The tax credit comprises the following two components:

  • The first component can be up to $2,500 for a caregiver providing care to an adult who has a severe and prolonged impairment; and
  • The second component is for a caregiver who supports and co-resides with a relative aged 70 or older and offers a refundable tax credit of $1,250.

As of January 1, 2021, two existing tax credits for informal caregivers will be eliminated: the tax credit for respite of caregivers and the tax credit for volunteer respite services.

This new credit will apply for the 2020 tax year.
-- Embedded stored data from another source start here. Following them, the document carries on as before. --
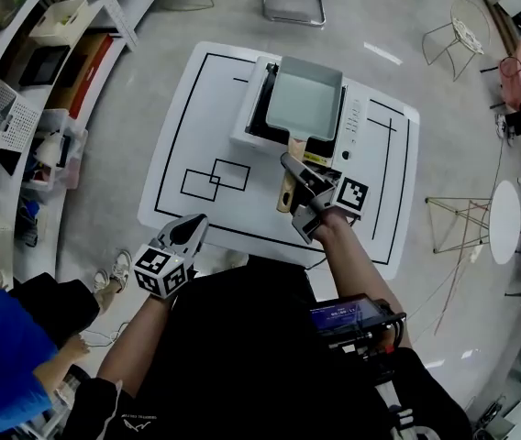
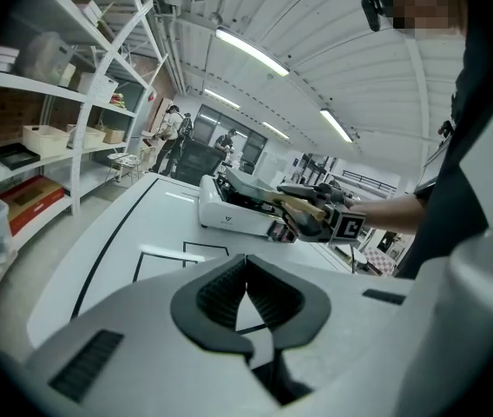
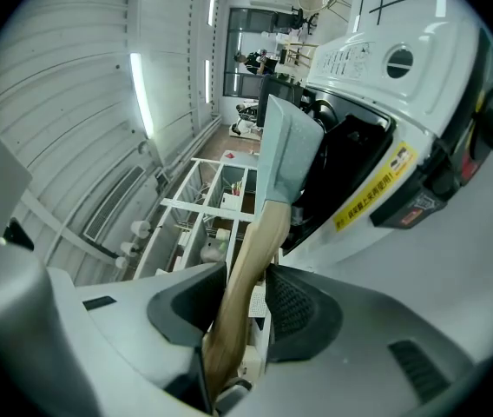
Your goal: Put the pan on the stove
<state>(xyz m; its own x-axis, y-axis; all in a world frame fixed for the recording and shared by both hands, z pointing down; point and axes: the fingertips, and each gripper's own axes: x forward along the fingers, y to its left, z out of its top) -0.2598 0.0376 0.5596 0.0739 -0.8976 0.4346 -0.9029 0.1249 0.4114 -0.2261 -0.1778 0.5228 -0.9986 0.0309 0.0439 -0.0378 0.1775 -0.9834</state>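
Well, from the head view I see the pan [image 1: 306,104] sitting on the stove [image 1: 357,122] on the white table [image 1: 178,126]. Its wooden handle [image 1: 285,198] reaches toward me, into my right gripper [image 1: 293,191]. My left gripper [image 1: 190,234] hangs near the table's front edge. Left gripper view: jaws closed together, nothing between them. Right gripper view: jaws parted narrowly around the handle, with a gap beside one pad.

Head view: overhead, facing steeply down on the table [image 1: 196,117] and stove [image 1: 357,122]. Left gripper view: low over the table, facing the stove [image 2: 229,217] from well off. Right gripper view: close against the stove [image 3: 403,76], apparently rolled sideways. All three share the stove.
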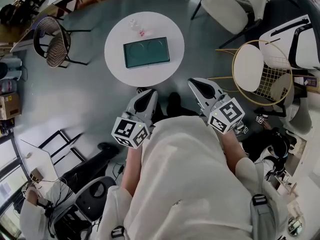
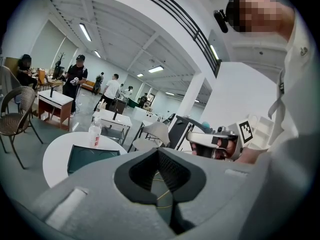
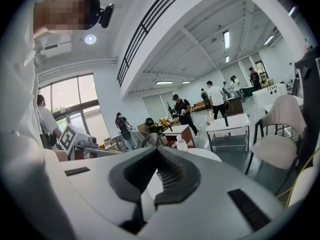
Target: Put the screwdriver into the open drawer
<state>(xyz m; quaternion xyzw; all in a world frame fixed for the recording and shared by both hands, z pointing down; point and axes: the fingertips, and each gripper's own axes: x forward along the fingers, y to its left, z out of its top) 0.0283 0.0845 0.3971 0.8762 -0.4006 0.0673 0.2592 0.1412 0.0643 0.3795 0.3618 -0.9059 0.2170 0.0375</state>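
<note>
both grippers are held low against the person's white-clad body, tips pointing forward. the left gripper [image 1: 148,96] has its jaws pressed together with nothing between them, and the right gripper [image 1: 198,84] is the same: closed and empty.

no view shows a screwdriver, and none shows an open drawer, so i cannot tell where either one is. that leaves the deciding relation unsettled: which way the screwdriver lies from the jaws, how its shaft runs, and which hand is nearer.

straight ahead stands a round white table [image 1: 116,59]. on it lies a dark green tray [image 1: 146,52], its long side running across the line of sight, with a small plastic bottle [image 1: 136,25] just beyond it. the left gripper points almost straight at the tray, while the right sits off to one side of it.
</note>
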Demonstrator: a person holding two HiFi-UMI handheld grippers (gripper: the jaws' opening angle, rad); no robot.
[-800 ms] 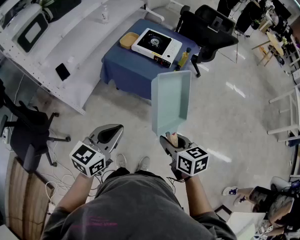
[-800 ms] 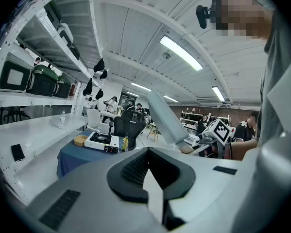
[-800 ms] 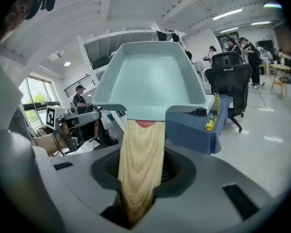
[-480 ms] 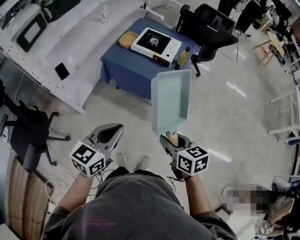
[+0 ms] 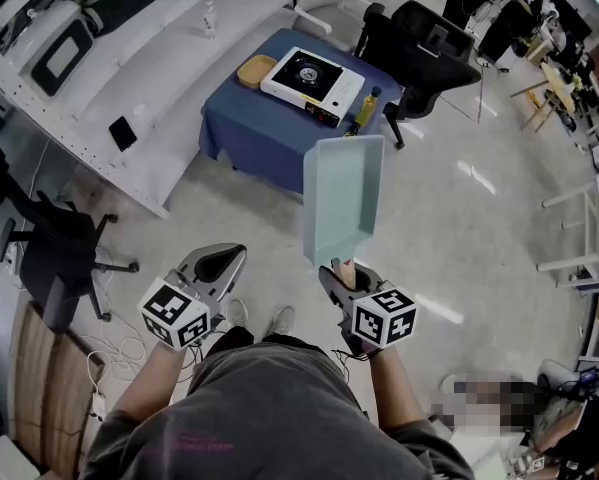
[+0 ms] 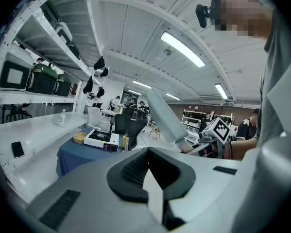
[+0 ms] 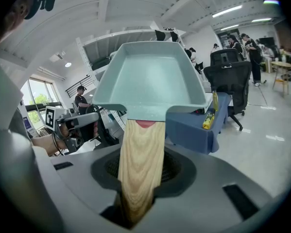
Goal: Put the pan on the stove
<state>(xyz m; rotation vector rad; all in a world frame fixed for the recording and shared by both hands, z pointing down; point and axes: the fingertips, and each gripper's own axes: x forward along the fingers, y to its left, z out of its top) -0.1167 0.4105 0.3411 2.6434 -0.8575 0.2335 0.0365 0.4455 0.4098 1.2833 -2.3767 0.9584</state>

Measures that require legislative or regulatory amendments

  • Standardizing fees for childcare services at school
    • The fees for childcare services at school will be standardized and capped in all schools as of the 2020-2021 school year.
  • Prolongation of the excluded period for the Québec Pension Plan (QPP) for parents of severely disabled children
    • The period excluded from the base contributory period of the QPP will be raised from 7 to 18 years for the parent who receives the supplement for handicapped child requiring exceptional care. As a result of this change, a parent who has to stop working in order to take care of his or her child will not see a reduction in the pension received for the 18 years taken into consideration and will remain eligible for all QPP benefits.

Other tax measures

Initiatives to ensure tax fairness

Budget 2020-2021 announced new measures to foster tax fairness and protect the integrity of the tax system:

  • Strengthening corporate transparency by requiring the declaration of information on beneficial owners to the REQ and allowing searches to be conducted in the enterprise register using the name of a natural person.
  • Stepping up actions to fight tax evasion and tax avoidance, particularly in at-risk sectors like construction and cryptocurrency.

Continuing the Roulez vert program until March 31, 2021

For a new year, the government is continuing the Roulez vert program, allowing a rebate of up to $8,000 on the purchase of an electric, plug-in hybrid and hydrogen-powered vehicles.  The program’s generosity is somewhat altered, since the rebate will be available only for new vehicles whose manufacturer’s suggested retail price is less than $60,000.